Instructions to follow >>
In the copy, keep every word of the data below and none of its pictures.

----------

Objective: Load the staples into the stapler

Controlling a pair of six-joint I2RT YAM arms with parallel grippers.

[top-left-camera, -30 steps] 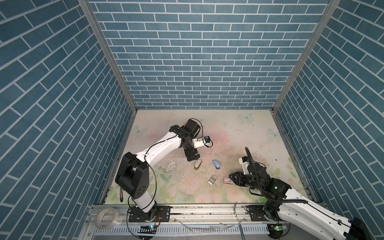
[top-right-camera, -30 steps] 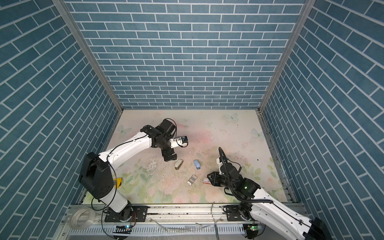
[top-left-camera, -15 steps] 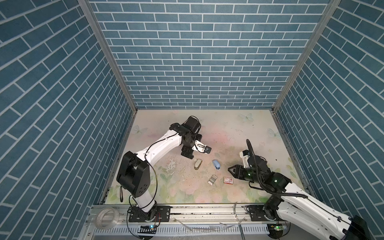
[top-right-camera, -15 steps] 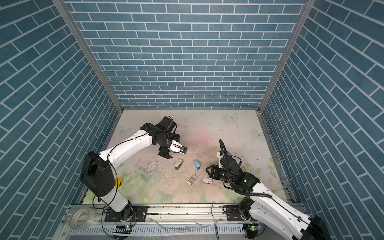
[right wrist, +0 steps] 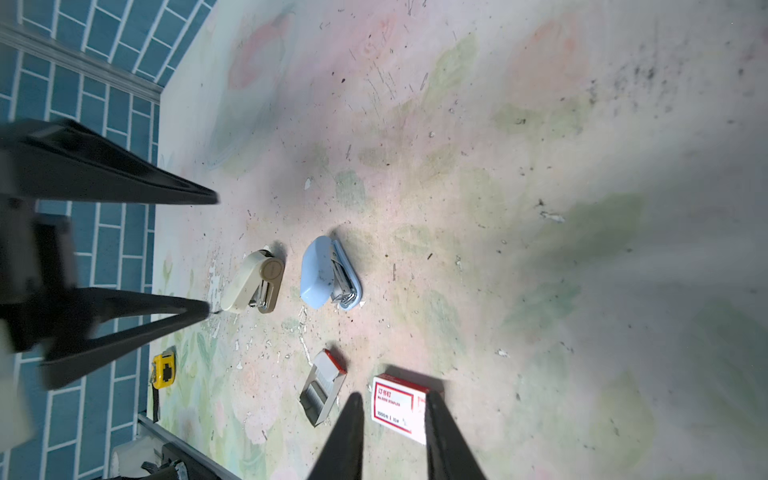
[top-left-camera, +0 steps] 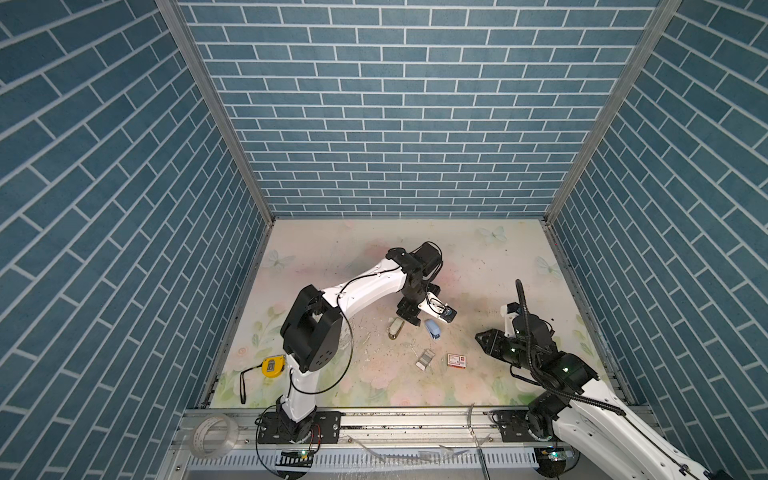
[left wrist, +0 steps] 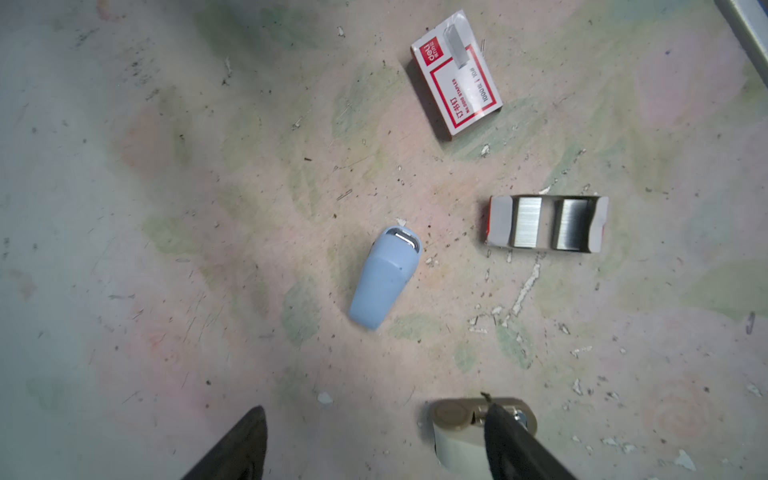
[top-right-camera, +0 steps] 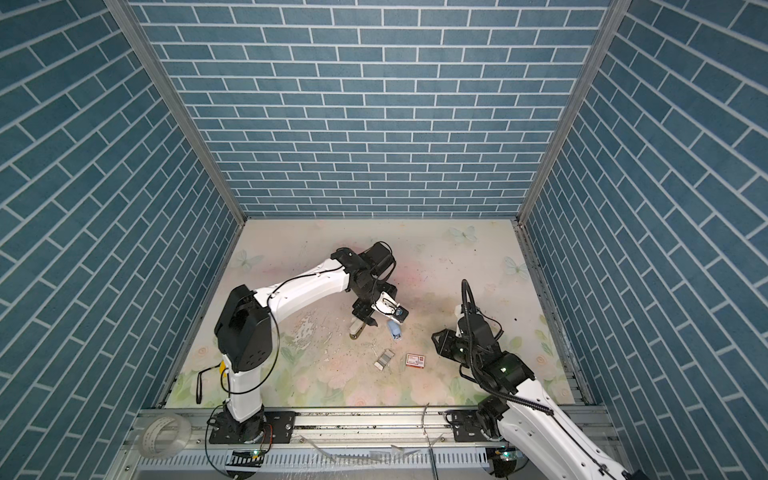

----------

Answer for this exercise >>
Objective: Load the staples into the stapler

Controlling a pair of six-joint I2RT YAM arms with parallel grippers.

[top-left-camera, -30 steps] 
[top-right-camera, -30 steps] 
[top-left-camera, -15 steps] 
[top-right-camera, -15 steps] 
[right wrist, +0 steps] 
[top-left-camera, +0 steps] 
[left wrist, +0 steps] 
[top-right-camera, +0 steps] 

The exercise has been answered, and the work is done.